►
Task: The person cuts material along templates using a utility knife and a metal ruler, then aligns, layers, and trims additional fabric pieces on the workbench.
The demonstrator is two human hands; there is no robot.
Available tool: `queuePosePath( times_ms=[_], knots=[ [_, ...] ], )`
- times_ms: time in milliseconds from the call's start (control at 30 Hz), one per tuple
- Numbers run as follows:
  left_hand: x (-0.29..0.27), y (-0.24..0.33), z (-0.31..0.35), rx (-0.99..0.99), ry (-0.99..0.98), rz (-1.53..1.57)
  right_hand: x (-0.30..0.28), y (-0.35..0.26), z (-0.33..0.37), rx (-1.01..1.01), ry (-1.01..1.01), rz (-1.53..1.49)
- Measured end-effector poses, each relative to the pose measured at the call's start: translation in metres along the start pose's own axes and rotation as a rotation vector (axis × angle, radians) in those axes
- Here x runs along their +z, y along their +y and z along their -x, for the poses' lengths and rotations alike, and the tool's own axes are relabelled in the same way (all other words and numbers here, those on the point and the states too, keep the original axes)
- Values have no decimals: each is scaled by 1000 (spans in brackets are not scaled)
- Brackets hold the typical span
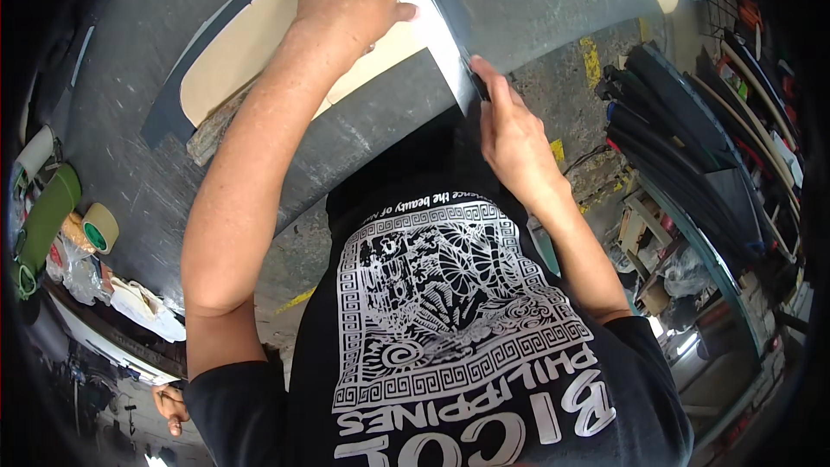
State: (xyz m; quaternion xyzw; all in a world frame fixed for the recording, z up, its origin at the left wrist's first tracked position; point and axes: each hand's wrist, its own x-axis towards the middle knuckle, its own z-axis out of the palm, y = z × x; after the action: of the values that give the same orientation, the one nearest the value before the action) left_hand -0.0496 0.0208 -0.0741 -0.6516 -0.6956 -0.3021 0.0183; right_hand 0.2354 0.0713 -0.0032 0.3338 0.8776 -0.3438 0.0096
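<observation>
Presently, the left hand (350,0) is laid over a cream sheet (251,52), its thumb spread toward a bright metal straightedge (443,47) and its fingers partly cut off by the upper edge of view. By the right hand (516,134), a thin dark tool (476,85) of unclear kind is pinched beside the straightedge's near end. The cream sheet is supported on a grey worktop (553,0), a weathered wooden piece (214,131) being noted at its lower left edge.
</observation>
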Motion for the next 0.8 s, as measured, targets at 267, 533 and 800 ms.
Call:
queuePosePath(
  times_ms=[267,533,800],
  knots=[
    [-79,105,-29,-364,-667,-313,39,23,62,96,120,14],
    [-91,131,116,-631,-326,63,3,35,29,-60,185,116],
    [-62,130,159,-576,-331,-210,88,-80,-96,-523,-153,236]
  ],
)
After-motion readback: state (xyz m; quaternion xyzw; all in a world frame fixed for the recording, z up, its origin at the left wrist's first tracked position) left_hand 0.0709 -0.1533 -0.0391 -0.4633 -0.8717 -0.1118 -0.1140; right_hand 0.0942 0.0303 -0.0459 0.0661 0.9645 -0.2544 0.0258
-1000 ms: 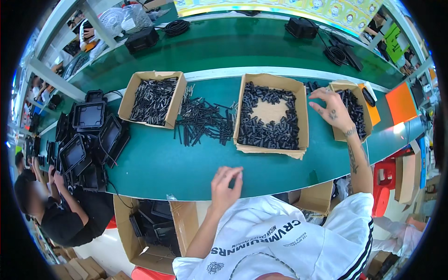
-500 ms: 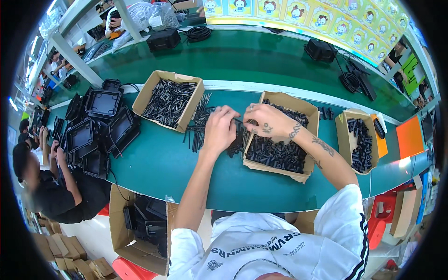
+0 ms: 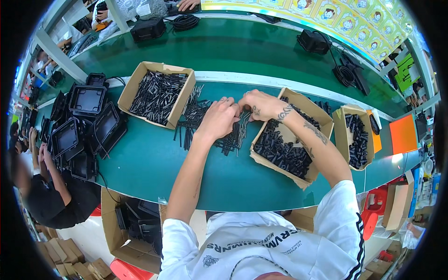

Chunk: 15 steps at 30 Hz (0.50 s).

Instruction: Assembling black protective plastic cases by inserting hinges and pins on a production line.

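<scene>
My left hand (image 3: 218,118) is closed, fingers bent together, over a loose pile of thin black rods (image 3: 229,142) on the green table. Close to its fingertips is my right hand (image 3: 262,105), also closed in a pinch. Something small and dark shows between the two hands, too little to name. To the right stands a cardboard box (image 3: 302,183) of short black plastic parts (image 3: 280,148), the right forearm reaching over it. At the left, a second cardboard box (image 3: 124,100) is filled with thin dark rods (image 3: 158,95).
Black rectangular housings (image 3: 87,100) are heaped at the table's left. A smaller carton (image 3: 340,135) of black parts stands right, near an orange sheet (image 3: 403,134). Below the table edge is a big carton (image 3: 108,219) with black housings. A co-worker (image 3: 56,196) sits at left.
The box of short black parts has shifted right, against the smaller carton, uncovering more loose rods. My hands remain close together over the pile. The view has turned slightly.
</scene>
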Tool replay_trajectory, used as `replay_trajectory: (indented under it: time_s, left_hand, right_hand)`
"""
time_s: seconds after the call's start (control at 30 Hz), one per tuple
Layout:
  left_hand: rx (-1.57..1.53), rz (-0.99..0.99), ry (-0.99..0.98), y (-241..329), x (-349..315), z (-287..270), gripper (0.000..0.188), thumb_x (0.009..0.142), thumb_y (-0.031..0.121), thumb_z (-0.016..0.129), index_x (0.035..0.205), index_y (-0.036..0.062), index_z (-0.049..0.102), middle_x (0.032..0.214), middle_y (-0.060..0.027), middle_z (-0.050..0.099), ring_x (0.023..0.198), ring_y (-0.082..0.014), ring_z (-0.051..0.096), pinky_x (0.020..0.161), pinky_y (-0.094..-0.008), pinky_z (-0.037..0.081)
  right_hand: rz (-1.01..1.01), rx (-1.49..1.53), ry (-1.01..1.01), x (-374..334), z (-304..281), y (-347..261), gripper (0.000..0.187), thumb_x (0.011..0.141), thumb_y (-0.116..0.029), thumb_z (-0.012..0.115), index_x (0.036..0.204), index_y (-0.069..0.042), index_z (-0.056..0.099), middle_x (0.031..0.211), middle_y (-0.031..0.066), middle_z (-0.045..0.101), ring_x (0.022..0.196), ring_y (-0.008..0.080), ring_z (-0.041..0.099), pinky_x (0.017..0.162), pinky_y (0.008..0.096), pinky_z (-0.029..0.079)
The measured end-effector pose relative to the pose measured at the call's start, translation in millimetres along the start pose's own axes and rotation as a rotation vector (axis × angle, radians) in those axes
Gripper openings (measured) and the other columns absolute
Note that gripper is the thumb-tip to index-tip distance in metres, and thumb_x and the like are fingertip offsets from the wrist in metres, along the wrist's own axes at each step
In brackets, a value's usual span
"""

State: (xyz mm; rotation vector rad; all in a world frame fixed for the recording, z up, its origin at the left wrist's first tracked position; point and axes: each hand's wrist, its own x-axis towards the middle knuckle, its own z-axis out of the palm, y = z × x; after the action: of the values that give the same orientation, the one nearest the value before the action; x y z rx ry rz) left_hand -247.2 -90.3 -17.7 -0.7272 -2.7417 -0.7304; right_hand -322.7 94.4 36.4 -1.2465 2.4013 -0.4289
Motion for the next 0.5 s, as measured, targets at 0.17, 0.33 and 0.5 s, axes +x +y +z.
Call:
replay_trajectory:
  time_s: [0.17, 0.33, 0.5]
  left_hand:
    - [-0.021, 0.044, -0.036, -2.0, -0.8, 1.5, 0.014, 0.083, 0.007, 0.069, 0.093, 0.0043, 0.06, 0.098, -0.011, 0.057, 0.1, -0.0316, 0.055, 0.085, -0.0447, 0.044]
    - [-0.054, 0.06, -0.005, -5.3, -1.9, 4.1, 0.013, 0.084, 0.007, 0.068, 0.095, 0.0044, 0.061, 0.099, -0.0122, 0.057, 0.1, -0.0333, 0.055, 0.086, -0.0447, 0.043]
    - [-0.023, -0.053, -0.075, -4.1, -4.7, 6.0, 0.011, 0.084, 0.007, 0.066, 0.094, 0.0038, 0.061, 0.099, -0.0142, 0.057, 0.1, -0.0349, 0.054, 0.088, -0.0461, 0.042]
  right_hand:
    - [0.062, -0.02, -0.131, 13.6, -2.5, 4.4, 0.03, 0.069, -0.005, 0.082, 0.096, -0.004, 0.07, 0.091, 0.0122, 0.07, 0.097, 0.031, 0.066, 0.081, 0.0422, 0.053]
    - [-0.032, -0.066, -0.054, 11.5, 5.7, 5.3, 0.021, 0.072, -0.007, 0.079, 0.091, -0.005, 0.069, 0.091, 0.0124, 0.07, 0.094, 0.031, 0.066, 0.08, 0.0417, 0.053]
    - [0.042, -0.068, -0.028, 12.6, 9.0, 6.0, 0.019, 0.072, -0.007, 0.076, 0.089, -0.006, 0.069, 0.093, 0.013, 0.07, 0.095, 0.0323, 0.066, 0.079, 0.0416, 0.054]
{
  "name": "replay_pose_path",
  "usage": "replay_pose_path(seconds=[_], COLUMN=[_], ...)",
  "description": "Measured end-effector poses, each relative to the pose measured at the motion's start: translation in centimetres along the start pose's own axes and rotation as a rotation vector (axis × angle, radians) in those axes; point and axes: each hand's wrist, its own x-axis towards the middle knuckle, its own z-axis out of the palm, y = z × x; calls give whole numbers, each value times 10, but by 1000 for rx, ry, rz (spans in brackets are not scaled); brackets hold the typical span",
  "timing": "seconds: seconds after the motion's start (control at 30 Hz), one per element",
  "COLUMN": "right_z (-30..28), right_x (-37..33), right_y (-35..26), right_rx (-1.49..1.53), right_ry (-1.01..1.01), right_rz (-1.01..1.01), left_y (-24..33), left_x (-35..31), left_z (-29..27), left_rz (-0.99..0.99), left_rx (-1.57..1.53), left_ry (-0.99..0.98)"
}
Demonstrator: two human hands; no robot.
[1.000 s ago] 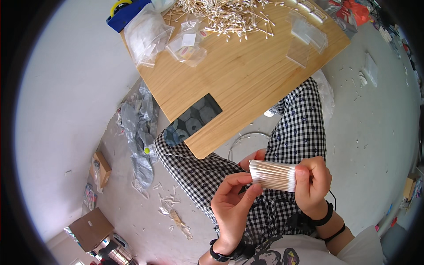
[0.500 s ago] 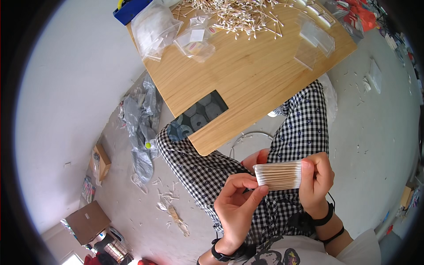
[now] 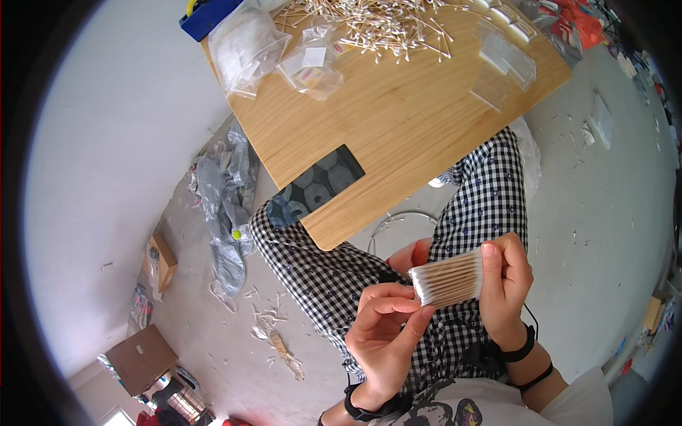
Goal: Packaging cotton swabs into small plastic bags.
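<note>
- Partly hidden behind the fingers, a flat rectangular bundle of white-tipped wooden cotton swabs [image 3: 449, 279] sits right of centre in the lower half of the frame; its right end is covered by the right hand [image 3: 506, 284].
- Whether a clear wrapper encloses it is hard to make out.
- At the top edge, the loose heap of white-tipped swabs [image 3: 387, 28] is cut off, as is the blue box [image 3: 206, 20] at upper left.
- The dark flat panel with grey hexagons [image 3: 323, 181], left of centre at the near corner of the pale wooden counter [image 3: 398, 106], is unclear in kind.
- Counted: one bundle in hand; two clear plastic bags at upper left, one bulging with white contents [image 3: 245, 50], one flatter with a white square on it [image 3: 312, 67]; at least three small white packs [image 3: 523, 30] at upper right, the farthest cropped. The heaped swabs overlap too much to count.
- The left hand [image 3: 387, 326] comes up from the lower edge, fingers bent; its grip pinches the bundle's left end between thumb and fingers, the thumb at the lower corner.
- The right hand's grip pinches the right end, thumb upright on the near face, other fingers curled, partly out of sight; two black bands [image 3: 522, 346] circle that forearm.
- The bundle tilts, right end higher, above black-and-white checked trousers [image 3: 479, 199].
</note>
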Motion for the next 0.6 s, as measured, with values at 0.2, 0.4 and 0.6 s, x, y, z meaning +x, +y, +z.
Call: replay_pose_path(seconds=[0.2,0.4,0.6], right_z=[-2,-4,-5], right_x=[1,0,-2], right_y=[-2,-3,-6], right_rx=[8,-15,-36], right_ry=[-2,-29,-50], right_rz=[-18,-94,-145], left_y=[-6,9,7], left_x=[0,7,6], left_z=[-2,5,1], left_rz=[19,-75,-113], left_rx=[-77,-144,-83], left_ry=[14,3,-4])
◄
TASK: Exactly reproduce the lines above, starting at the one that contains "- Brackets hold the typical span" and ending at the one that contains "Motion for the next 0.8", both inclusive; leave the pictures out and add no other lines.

ANSWER SPACE:
- Brackets hold the typical span
State: (xyz m; quaternion xyzw; all in a world frame fixed for the recording, z up, its origin at the left wrist's first tracked position; point and axes: each hand's wrist, its own x-axis towards the middle knuckle, its own z-axis out of the palm, y = z × x; after the action: of the values that give the same orientation, the one nearest the value before the action) left_hand -0.0496 0.0208 -0.0741 -0.6516 -0.6956 -0.3021 0.0183; right_hand 0.2354 0.0713 -0.0032 0.3338 0.8776 -0.3438 0.0096
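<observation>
Presently, the left hand (350,0) is laid over a cream sheet (251,52), its thumb spread toward a bright metal straightedge (443,47) and its fingers partly cut off by the upper edge of view. By the right hand (516,134), a thin dark tool (476,85) of unclear kind is pinched beside the straightedge's near end. The cream sheet is supported on a grey worktop (553,0), a weathered wooden piece (214,131) being noted at its lower left edge.
</observation>
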Motion for the next 0.8 s, as measured, targets at 267, 533 and 800 ms.

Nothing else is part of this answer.